● **What to work on**
Look through the data below for the line with "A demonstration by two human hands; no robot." and the line with "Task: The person", then output those two and all lines in between, exactly as written.

[Collected data]
=== Begin Enclosure ===

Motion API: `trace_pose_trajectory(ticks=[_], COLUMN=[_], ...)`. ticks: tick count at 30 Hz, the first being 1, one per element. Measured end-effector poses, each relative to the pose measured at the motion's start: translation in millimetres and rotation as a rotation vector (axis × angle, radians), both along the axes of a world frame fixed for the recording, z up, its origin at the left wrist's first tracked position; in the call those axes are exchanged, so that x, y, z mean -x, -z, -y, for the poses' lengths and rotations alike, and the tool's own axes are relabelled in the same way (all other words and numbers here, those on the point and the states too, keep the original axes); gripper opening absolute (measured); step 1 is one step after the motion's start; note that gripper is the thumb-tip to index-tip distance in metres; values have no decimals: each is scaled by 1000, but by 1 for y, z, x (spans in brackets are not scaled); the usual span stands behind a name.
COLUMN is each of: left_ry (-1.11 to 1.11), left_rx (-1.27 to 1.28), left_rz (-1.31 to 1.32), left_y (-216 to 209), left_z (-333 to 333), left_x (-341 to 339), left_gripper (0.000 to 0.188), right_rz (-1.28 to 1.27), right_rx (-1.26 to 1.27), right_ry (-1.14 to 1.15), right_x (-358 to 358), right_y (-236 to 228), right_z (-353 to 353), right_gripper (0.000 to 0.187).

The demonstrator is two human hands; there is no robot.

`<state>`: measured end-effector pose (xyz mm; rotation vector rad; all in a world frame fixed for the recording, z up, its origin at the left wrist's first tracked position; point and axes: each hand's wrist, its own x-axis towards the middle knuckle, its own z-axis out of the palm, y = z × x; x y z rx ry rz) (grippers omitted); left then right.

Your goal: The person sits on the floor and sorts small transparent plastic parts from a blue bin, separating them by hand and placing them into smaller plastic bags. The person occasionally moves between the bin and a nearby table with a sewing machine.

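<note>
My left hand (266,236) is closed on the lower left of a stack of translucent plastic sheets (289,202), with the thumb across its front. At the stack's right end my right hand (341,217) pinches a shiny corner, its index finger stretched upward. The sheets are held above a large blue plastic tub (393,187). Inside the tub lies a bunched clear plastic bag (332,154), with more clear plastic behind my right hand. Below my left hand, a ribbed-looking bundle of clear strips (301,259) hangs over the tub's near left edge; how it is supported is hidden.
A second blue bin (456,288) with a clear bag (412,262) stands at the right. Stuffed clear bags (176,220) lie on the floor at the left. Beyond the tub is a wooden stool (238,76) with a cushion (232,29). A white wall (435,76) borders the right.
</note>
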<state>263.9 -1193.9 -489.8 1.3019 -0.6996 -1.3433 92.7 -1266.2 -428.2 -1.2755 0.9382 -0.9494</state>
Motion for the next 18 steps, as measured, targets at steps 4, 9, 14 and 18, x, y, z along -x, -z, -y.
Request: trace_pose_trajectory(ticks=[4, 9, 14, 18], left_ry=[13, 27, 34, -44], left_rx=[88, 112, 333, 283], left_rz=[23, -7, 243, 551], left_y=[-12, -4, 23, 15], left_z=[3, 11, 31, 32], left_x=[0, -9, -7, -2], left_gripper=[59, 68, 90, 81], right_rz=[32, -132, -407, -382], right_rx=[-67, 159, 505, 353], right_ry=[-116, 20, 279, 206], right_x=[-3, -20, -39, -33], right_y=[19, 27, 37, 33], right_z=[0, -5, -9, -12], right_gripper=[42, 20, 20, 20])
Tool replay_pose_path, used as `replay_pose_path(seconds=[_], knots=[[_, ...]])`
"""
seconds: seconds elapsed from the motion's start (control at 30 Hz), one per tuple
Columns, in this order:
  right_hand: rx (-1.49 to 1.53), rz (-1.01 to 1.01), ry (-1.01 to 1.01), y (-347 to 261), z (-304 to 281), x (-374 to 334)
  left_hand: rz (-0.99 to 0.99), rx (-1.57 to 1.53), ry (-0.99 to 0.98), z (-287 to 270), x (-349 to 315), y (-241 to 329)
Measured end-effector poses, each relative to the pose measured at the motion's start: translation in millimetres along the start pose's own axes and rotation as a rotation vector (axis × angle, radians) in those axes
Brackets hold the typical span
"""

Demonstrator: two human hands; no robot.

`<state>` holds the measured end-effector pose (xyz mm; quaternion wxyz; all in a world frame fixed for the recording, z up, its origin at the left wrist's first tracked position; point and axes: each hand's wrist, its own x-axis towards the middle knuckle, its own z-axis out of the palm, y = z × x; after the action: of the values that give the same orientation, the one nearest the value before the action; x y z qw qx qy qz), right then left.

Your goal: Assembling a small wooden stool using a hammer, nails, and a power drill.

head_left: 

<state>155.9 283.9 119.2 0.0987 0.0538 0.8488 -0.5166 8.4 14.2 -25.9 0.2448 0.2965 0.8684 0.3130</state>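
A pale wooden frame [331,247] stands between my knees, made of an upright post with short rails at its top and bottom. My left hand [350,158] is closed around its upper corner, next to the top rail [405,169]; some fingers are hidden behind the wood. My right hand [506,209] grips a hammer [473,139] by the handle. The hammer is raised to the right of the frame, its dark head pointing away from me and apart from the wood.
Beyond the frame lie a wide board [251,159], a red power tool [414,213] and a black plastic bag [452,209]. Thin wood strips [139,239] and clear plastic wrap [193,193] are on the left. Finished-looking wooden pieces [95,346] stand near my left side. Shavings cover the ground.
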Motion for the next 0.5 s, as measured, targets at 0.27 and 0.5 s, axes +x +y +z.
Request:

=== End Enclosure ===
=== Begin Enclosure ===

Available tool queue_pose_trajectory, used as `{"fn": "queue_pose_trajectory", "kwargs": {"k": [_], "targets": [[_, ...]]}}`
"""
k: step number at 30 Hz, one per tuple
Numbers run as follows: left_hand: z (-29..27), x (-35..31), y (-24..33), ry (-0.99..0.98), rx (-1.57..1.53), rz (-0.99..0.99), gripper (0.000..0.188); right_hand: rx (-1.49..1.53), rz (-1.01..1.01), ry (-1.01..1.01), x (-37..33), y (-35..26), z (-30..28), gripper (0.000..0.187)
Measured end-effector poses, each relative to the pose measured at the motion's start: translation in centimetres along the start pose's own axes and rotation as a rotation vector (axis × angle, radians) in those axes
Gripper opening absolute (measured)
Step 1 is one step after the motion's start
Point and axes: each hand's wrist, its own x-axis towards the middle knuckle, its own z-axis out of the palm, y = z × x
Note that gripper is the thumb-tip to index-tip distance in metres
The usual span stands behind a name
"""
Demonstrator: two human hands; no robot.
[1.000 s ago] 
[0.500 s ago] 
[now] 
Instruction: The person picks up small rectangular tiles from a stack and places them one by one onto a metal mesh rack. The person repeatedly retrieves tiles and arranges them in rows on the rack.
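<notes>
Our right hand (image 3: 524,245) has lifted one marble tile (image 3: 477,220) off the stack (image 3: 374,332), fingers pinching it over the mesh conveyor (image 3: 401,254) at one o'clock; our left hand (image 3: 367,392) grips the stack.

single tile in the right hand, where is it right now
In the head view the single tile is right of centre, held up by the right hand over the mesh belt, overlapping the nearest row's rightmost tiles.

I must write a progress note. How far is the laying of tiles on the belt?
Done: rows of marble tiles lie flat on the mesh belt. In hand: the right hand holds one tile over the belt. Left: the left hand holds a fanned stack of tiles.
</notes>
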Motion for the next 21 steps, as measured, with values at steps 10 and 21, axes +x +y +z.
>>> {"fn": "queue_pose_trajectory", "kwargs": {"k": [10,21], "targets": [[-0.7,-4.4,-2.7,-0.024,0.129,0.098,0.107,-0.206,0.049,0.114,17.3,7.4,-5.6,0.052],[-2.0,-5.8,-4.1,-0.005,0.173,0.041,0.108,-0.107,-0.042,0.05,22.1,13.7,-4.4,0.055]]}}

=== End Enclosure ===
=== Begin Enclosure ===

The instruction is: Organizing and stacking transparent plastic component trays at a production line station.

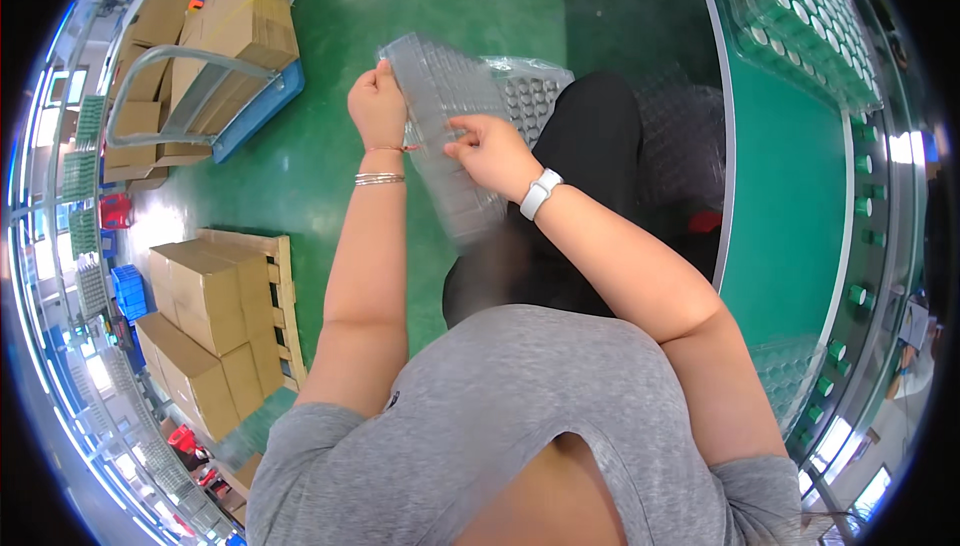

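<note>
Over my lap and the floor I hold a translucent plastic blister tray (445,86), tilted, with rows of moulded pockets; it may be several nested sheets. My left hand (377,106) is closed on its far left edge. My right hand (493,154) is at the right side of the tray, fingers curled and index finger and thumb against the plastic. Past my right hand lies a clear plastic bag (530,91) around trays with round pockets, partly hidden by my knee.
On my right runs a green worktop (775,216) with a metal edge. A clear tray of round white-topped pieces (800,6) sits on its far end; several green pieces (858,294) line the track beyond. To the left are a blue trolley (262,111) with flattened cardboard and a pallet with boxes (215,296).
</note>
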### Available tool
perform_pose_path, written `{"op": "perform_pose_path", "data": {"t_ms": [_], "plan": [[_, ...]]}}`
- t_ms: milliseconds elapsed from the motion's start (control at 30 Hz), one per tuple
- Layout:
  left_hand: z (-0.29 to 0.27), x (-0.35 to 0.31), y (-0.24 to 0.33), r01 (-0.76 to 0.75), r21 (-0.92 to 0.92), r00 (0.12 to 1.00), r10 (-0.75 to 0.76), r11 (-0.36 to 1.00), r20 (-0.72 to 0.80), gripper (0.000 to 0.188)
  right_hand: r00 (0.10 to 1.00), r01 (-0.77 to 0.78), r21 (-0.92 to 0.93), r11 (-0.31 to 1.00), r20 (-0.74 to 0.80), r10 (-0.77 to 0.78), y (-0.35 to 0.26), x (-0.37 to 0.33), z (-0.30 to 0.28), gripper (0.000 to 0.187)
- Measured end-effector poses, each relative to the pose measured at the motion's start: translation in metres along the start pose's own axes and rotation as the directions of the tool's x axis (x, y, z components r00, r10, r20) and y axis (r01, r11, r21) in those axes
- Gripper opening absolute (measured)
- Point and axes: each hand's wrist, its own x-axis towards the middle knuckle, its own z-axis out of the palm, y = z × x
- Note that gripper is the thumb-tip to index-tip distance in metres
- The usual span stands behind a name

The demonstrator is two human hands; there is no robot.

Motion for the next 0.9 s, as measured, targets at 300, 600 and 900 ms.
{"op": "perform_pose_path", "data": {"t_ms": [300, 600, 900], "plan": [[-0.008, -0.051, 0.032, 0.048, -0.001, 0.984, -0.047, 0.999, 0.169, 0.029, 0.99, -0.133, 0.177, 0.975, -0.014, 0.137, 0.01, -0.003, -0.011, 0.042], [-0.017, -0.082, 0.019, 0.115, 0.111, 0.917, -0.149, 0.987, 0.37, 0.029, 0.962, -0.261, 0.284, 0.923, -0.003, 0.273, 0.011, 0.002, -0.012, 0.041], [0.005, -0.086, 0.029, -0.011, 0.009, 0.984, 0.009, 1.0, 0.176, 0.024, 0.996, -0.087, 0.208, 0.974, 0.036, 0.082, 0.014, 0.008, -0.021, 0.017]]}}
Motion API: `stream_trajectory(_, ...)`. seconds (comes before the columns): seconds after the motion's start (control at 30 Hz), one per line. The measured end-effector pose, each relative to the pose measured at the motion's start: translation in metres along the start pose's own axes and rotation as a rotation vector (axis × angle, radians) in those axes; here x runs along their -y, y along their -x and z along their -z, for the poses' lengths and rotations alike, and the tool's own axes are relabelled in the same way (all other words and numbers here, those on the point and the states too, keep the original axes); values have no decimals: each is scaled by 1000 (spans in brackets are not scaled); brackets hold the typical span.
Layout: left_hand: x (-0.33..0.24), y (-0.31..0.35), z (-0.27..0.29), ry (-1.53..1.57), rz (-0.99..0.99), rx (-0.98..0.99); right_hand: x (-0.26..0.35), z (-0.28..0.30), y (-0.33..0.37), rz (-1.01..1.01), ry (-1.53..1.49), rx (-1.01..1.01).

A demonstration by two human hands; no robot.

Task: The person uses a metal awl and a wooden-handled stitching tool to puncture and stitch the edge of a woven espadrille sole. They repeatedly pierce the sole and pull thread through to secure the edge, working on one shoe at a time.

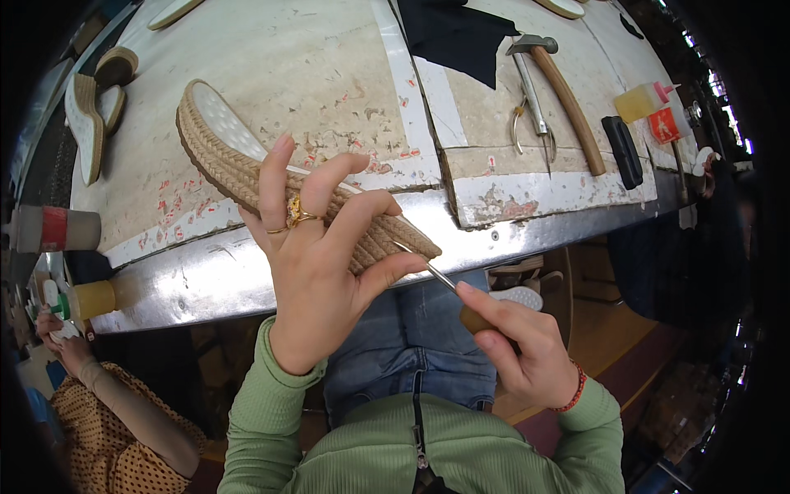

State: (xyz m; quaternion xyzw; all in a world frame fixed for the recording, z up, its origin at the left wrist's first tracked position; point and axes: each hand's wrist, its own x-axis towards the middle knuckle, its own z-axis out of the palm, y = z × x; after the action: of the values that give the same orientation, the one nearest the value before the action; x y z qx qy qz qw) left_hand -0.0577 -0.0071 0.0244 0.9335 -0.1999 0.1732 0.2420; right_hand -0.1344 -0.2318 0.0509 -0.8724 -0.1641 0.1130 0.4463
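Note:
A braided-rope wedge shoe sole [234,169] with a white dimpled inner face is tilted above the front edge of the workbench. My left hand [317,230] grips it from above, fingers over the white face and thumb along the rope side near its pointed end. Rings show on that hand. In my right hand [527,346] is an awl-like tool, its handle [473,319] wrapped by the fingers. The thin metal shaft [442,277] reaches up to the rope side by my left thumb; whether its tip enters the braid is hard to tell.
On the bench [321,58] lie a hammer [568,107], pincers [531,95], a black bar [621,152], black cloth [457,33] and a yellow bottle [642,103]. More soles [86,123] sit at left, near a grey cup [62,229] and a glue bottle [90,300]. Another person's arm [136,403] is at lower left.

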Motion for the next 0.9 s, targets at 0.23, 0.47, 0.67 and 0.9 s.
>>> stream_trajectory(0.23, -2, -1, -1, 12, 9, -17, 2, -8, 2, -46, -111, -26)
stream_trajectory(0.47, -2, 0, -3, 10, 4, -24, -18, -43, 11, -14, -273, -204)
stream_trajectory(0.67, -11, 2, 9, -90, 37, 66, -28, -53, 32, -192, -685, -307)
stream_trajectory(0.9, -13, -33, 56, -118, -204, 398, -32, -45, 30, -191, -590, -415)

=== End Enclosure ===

● **Solved exercise**
A demonstration by two human hands; no robot.

Task: The person uses a metal awl and a wooden-handled stitching tool to puncture and stitch the edge of a woven espadrille sole. They repeatedly pierce the sole and pull thread through to secure the edge, working on one shoe at a time.

The output above is the complete answer.